Постоянное балансирование на краю нищеты и голода приводило к тому, что Лярва, спрятав подальше свою нелюдимость и злобность, выбиралась всё-таки временами из дома в деревню, а то и в райцентр, чтобы заработать. Она нанималась уборщицей в школу или деловой центр, работала и дворником в детском саду, и кассиром в общественном туалете. Иногда женщины-соседки приходили к ней и просили подменить их на работе, и если Лярва была в сознании и состоянии, то соглашалась.

Немаловажным источником дохода для неё оставались охотники, грибники и путешествующие туристы, которые хотя и редко, но всё же забредали к ней на ночлег. В таких случаях она брала деньги и за постой, и за то, что её дочь именовала словом «это». Чаще всего таковыми постояльцами были одни и те же люди — как правило, любители попьянствовать вдали от семей и отдохнуть от жён и детей в мужской компании, да ещё и с «особыми» услугами Лярвы.

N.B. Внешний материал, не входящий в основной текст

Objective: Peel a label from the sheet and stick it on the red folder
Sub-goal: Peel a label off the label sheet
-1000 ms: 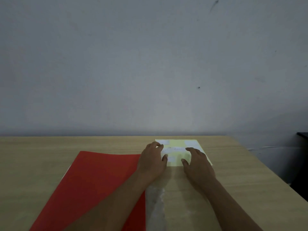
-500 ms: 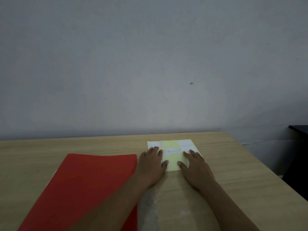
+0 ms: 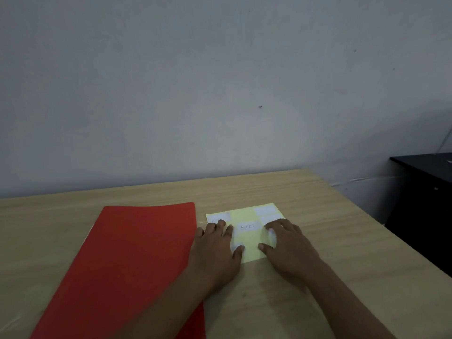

Эти клиенты иногда задерживались у неё довольно надолго, устраивая недельные и более длительные запои и оргии, в которых хозяйка пользовалась всеобщим «вниманием»… Посреди пролитой водки, пятен блевотины и удушающего сигаретного дыма, сотрясая округу неистовыми воплями и самыми похабными ругательствами, в доме Лярвы устраивались столь дикие и запредельные клоачные сцены, что нет ни красок для их щадящего описания, переносимого для чувств человеческих, ни слов для хоть сколько-нибудь литературного поименования.